What needs to be done: The listing below has to be output exactly as given, less its pictures.

+++

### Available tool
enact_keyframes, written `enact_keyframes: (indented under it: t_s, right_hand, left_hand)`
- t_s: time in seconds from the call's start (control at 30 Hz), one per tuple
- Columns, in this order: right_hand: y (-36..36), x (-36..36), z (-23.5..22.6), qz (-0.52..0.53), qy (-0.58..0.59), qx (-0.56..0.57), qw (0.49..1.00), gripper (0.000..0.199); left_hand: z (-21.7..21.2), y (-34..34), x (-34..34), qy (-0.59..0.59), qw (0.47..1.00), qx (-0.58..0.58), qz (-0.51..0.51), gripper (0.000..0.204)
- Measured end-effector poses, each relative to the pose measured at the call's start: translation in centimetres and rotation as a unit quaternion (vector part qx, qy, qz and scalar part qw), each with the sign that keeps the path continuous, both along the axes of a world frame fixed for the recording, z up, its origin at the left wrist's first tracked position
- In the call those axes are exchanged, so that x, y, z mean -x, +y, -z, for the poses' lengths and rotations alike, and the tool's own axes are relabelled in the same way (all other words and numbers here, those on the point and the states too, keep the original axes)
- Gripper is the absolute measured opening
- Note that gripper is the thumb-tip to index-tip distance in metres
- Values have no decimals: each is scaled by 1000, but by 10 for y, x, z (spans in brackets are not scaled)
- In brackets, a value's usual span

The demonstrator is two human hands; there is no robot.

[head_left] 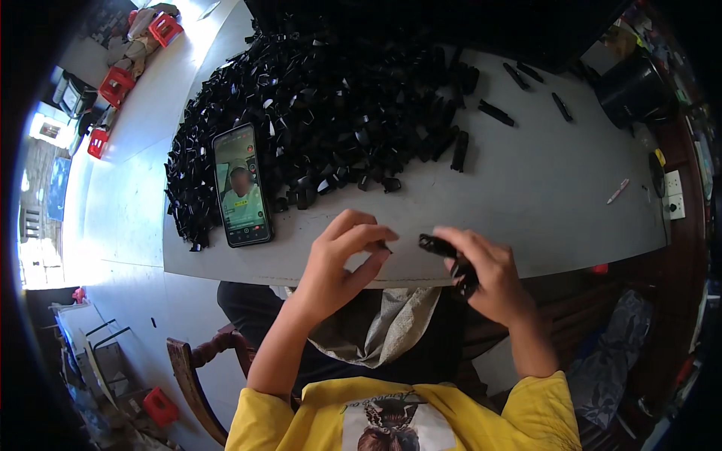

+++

Answer area:
### Available tool
enact_keyframes, written `enact_keyframes: (indented under it: t_s, right_hand, left_hand)`
- t_s: time in seconds from the call's start (control at 30 Hz), one per tuple
- Columns, in this order: right_hand: y (-36..36), x (-36..36), z (-23.5..22.6), qz (-0.52..0.53), qy (-0.58..0.59), qx (-0.56..0.57), qw (0.49..1.00), gripper (0.000..0.199); left_hand: z (-21.7..21.2), y (-34..34), x (-34..34), qy (-0.59..0.59), qw (0.47..1.00), qx (-0.58..0.58), qz (-0.51..0.51), gripper (0.000..0.204)
- Measured end-effector poses, each relative to the pose measured at the call's start: translation in centimetres and rotation as a unit quaternion (vector part qx, qy, qz and scalar part qw), each with the sign that keeps the path continuous, both along the axes of a world frame fixed for the recording, z up, its origin at the left wrist's first tracked position
- In the call those axes are exchanged, so that x, y, z mean -x, +y, -z, for the poses' lengths and rotations alike, and the tool's own axes are relabelled in the same way (all other words and numbers here, those on the point and the states too, keep the original axes)
- Gripper is the absolute measured opening
- Note that gripper is the thumb-tip to index-tip distance in metres
- Values have no decimals: each is scaled by 1000, but by 10 for y, x, z (spans in brackets are not scaled)
- In brackets, a value's usual span

The demonstrator is two human hands; there is no robot.

[head_left] 

Nothing further remains in the output.